● **What to do**: Every line of the material below that holds the string "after" should be copied.

►

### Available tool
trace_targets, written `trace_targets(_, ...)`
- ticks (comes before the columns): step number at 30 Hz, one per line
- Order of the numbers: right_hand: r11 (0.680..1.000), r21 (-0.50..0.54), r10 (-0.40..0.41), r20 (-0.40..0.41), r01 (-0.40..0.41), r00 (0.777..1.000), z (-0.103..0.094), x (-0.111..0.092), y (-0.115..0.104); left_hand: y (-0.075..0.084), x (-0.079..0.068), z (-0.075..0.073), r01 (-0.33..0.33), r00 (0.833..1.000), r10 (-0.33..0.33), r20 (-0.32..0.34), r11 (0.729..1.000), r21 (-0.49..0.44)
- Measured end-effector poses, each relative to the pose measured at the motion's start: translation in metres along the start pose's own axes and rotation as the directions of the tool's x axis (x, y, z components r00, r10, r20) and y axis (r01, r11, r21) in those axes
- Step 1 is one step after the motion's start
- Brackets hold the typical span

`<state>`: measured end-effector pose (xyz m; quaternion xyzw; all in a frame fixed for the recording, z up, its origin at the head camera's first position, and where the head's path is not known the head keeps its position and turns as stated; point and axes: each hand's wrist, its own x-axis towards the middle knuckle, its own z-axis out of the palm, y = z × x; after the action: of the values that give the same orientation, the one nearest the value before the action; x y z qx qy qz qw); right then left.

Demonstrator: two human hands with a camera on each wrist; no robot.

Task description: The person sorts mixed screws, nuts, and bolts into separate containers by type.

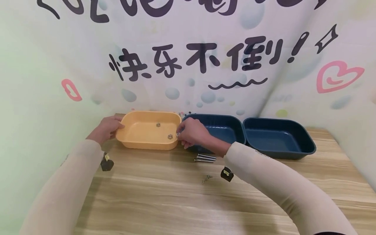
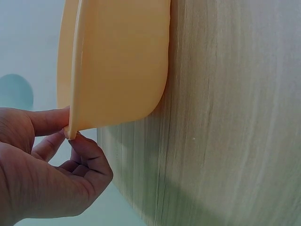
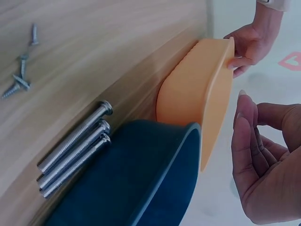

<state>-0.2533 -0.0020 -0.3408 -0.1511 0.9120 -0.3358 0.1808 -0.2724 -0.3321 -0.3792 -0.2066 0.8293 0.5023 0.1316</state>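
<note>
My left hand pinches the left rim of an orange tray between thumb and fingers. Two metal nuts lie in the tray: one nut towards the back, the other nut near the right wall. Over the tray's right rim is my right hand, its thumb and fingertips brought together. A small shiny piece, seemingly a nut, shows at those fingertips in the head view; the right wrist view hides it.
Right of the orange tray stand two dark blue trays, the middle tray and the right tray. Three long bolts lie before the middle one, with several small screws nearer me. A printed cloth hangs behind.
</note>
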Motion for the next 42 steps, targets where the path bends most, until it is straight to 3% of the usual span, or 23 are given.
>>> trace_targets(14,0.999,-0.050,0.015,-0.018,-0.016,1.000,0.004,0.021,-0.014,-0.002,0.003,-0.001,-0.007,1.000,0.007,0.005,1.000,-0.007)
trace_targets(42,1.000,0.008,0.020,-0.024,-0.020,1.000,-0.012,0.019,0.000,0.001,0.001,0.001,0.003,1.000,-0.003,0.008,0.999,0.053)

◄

● **Result for this exercise**:
- Step 1 is one step after the motion's start
`<state>`: measured end-effector pose (xyz m; quaternion xyzw; all in a frame fixed for the recording, z up, its origin at the head camera's first position, and where the head's path is not known the head keeps its position and turns as stated; point and axes: each hand's wrist, its own x-axis towards the middle knuckle, its own z-axis out of the palm, y = z × x; after the action: of the values that give the same orientation, the one nearest the value before the action; x y z qx qy qz qw); right then left.

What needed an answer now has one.